Simple thing 11.1: Consider the effort required to organize an event as well as the intended benefits and gains before making a final commitment.
The Topic
The most obvious starting point is to have an idea about a topic, need, conversation or participants: Something to explore, say, stage or challenge. This ‘something’ can be small and detailed, or extensive and capacious, but should make people interested and excited about the event. It needs to have some form of novelty to be interesting, but should probably stay away from what is currently trending unless the event can make a significant and meaningful contribution. The organizer also needs to make sure that there has not been previous (or planned) events that have covered the topic, and if there are related events, it helps to point out how the new event builds off these and how it distinguishes itself.

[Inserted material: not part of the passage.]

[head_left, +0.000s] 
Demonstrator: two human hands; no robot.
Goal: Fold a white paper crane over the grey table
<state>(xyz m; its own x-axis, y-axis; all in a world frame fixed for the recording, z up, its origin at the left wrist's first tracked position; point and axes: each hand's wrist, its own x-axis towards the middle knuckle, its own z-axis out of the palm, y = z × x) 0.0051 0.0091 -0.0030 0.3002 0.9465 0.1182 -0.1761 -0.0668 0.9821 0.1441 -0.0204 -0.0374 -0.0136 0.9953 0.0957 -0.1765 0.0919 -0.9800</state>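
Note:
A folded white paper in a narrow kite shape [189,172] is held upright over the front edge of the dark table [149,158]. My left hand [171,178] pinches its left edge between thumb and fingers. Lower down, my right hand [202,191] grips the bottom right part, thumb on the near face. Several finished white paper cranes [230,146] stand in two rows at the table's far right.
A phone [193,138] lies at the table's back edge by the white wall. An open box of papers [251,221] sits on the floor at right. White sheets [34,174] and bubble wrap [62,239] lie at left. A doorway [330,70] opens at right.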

Because my interest primarily lies in issues that reach across areas, I tend to engage with topics that can perhaps be best described as boundary objects (Star and Griesemer 1989, Svensson 2016). These need to be broad enough to attract different types of participants, but sharp enough not to be too meaningless. They often emerge in conversation with others and – for me – tend to be built around a few initial participants. I normally keep the original theme somewhat loose to allow it to develop as the event planning progresses and more people get attached.
Teamwork
Putting together a team to help arrange an event is a key task. Such teams can be very small or fairly large. I have worked with teams of about 20 people as well as with one other person. I have also experienced large-scale, industrial events with very large crews. Since I moved to the US in 2015, I have mostly had valuable but small-scale institutional support. For me, having someone to work closely with on the formation an event is central, and if possible, I prefer working with the same person on several events. More largely, it is important to connect staff from various spaces where events are held with students, involved departments, and outside help and support. As a considerable coordination task, it is worthwhile to build long-term relationships with individual and institutional partners where you are organizing the event.

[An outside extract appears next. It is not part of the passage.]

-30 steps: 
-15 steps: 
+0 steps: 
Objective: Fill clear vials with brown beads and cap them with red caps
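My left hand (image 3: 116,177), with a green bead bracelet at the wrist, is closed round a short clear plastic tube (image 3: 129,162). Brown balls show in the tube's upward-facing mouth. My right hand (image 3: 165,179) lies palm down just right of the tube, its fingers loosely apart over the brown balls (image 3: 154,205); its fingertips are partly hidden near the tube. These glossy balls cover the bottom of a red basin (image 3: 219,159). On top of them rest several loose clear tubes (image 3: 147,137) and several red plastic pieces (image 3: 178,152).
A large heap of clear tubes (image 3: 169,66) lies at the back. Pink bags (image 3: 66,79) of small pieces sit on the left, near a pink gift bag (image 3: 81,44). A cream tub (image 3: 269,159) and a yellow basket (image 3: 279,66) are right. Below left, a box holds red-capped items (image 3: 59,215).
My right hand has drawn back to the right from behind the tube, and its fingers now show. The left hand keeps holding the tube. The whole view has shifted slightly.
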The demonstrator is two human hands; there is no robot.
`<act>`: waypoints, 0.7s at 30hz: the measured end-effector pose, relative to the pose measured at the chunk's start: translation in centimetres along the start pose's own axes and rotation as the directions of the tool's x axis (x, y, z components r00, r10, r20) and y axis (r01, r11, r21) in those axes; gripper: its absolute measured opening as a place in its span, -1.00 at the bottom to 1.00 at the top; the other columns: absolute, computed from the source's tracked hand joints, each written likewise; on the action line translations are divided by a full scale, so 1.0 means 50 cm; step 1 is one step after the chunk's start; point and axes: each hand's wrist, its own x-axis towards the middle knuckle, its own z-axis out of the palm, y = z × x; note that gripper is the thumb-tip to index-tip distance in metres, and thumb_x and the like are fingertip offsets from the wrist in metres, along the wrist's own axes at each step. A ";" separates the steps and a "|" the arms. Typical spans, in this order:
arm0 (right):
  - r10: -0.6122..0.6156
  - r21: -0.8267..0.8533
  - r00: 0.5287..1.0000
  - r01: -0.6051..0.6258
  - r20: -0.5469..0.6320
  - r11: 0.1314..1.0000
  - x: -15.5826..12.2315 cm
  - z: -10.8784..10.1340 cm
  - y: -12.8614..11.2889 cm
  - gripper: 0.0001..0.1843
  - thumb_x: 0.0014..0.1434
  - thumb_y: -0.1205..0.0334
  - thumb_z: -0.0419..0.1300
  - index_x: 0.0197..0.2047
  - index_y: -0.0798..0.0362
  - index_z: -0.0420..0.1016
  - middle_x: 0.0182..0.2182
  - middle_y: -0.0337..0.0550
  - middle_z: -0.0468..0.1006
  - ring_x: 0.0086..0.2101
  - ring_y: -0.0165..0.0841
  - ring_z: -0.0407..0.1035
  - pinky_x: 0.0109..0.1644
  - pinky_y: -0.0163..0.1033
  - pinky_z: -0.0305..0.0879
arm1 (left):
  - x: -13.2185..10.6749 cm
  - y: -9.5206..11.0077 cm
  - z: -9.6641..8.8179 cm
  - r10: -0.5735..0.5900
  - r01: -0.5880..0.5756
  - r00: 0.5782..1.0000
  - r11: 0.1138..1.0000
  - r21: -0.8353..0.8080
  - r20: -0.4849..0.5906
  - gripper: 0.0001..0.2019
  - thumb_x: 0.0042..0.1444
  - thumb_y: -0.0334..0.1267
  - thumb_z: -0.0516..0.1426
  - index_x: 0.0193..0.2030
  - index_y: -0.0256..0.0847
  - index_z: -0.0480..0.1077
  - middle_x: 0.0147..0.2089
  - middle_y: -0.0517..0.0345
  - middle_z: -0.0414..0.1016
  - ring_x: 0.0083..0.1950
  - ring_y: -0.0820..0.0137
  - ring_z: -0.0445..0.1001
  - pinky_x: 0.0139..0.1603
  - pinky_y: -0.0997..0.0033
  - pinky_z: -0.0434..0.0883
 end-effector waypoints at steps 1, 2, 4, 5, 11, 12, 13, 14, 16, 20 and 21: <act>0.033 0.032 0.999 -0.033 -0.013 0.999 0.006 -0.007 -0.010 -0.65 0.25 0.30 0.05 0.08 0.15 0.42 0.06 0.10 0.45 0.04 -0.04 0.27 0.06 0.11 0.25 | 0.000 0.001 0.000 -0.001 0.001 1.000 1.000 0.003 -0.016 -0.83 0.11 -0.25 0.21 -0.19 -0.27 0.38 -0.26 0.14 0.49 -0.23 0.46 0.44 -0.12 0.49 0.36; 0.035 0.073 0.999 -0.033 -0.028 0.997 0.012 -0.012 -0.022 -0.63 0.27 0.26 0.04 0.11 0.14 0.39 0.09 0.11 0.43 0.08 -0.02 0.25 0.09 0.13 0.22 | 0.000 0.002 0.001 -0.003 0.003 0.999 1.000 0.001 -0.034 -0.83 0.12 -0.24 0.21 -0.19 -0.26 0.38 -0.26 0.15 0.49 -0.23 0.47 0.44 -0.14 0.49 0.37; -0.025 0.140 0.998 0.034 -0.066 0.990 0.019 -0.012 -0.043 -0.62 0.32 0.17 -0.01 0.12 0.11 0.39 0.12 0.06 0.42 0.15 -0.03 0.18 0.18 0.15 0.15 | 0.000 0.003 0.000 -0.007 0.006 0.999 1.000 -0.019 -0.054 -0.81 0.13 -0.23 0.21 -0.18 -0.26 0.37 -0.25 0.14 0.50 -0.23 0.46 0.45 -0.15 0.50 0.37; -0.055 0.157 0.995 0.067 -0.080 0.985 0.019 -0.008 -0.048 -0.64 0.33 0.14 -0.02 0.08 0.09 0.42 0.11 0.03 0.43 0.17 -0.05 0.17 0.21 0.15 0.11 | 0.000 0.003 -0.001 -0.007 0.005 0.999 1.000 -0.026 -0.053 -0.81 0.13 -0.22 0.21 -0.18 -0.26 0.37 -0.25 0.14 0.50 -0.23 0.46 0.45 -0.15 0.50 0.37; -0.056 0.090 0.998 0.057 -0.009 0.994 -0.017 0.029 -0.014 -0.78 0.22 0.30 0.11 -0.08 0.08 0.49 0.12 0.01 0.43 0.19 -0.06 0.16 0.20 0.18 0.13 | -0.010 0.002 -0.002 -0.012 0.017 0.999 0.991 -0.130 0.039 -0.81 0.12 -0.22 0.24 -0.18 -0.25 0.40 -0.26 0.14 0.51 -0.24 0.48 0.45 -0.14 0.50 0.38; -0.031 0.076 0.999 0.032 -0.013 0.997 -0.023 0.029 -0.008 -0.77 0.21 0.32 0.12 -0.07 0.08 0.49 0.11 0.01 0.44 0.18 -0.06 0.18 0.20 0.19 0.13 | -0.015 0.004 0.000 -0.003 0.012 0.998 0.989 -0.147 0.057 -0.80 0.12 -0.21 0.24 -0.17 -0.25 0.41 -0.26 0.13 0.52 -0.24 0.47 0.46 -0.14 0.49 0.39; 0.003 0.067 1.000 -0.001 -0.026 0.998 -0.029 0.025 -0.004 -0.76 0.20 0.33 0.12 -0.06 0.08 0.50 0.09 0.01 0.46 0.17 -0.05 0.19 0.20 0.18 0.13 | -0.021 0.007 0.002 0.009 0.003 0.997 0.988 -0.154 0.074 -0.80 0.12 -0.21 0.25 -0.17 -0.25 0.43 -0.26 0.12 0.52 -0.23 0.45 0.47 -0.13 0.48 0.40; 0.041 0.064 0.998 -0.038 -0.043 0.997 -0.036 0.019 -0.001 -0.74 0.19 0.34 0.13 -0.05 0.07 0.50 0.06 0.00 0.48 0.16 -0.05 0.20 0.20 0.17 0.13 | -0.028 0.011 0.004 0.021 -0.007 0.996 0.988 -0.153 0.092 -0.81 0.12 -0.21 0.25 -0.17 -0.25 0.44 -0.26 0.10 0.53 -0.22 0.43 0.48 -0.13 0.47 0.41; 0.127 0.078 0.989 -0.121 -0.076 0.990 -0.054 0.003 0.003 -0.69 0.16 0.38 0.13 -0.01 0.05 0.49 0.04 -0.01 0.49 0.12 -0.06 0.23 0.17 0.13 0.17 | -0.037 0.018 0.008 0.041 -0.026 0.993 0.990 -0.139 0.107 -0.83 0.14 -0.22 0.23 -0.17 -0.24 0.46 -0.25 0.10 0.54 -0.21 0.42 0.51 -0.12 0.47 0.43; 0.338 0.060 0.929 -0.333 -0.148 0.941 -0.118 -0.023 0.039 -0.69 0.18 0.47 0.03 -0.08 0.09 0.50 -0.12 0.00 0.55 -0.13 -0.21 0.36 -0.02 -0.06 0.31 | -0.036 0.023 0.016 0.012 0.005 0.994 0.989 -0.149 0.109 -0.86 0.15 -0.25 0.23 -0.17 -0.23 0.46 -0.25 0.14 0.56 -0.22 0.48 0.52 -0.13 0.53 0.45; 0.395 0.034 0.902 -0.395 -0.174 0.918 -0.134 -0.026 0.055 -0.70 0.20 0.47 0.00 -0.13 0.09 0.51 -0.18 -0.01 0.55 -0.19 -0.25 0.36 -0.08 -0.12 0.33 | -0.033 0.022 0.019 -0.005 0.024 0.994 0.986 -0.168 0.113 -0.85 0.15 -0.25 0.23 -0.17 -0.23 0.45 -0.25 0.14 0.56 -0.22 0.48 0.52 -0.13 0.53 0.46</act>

Simple thing 11.2: Put together a strong event team and build long-term connections with staff, institutions and collaborators.
Invited Participants
Securing between one to three invited participants early on is often a good starting point. These participants need not be “stars” (and perhaps they should not be), but their work needs be interesting enough to attract others to the event. The choice of participants is a central curatorial task, not necessarily the task of an individual, but ultimately the responsibility of the curator/s. When being in touch with potential participants it helps to indicate (honest) interest in their work and suggest ways in which it connects to the theme of the event. Also, do not forgot to tell them what you think they can get out of the event.

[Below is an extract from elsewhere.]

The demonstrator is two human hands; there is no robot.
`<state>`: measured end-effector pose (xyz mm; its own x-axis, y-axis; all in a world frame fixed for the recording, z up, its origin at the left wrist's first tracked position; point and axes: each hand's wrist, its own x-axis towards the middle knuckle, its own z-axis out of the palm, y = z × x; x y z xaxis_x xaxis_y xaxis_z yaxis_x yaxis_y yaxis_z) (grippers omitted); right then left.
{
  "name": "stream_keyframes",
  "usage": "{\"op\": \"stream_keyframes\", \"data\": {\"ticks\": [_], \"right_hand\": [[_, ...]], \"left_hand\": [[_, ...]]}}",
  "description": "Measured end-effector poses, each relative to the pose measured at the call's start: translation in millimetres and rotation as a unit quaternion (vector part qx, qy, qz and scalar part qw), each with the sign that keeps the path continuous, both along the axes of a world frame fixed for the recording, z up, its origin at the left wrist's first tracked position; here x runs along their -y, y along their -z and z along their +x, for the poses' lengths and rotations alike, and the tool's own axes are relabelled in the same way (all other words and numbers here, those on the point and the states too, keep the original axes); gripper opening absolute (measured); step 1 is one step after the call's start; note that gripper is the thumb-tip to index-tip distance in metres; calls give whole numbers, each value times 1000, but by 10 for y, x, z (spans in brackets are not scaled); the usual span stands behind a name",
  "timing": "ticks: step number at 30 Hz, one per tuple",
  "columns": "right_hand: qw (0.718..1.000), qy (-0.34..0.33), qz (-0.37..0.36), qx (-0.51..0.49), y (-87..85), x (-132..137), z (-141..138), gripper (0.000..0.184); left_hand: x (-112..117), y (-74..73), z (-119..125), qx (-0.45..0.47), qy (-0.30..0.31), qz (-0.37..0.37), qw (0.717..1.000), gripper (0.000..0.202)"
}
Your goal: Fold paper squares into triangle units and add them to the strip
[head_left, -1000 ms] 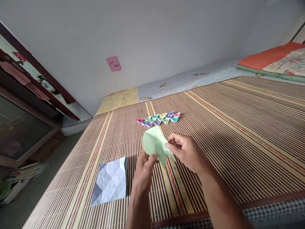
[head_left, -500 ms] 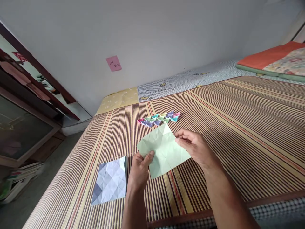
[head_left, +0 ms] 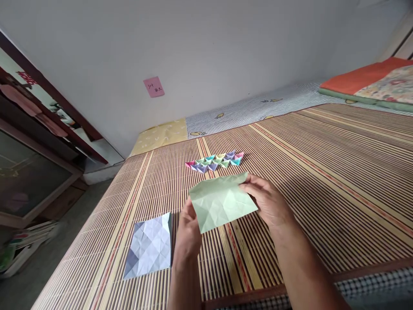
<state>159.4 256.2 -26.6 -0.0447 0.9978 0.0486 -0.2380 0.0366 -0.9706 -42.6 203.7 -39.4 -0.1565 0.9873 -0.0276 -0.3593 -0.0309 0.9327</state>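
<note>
Both my hands hold a creased pale green paper sheet spread open above the striped bamboo mat. My left hand grips its lower left edge from beneath, fingers mostly hidden behind the paper. My right hand pinches the right edge near the top corner. Just beyond the sheet lies a row of small folded paper pieces in pink, purple, green and teal.
A stack of creased pale blue paper squares lies on the mat at my left. Folded orange and floral bedding sits at the far right. A pink note sticks to the wall. A wooden cabinet stands left of the bed.
The green paper went from crumpled between my hands to unfolded into a flat sheet, then turned to lie wider. My hands moved apart to its opposite edges.
</note>
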Motion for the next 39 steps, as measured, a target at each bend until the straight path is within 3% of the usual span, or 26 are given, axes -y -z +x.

Simple thing 11.3: Make sure to tell invited participants both what you think they can contribute to the event and what they may get out of being involved.
Bear in mind that all early decisions about invited participants and other matters will contribute to the making of the event and manifest its approach and grounding. For example, make sure to approach women as well as men, engage early-career scholars from the beginning, and look beyond established networks (which is easier said than done) when inviting participants.
Simple thing 11.4: Let the grounding and values of the event inform the event planning from the very beginning.
Once there is a general topic and a few people who have shown interest, it is a good time to put together a fuller brief and framing of the event (1-3 pages). This brief can be used for discussing the event further and for securing funding, and later, when contacting additional potential invited participants. It will also likely be the backbone of the event website.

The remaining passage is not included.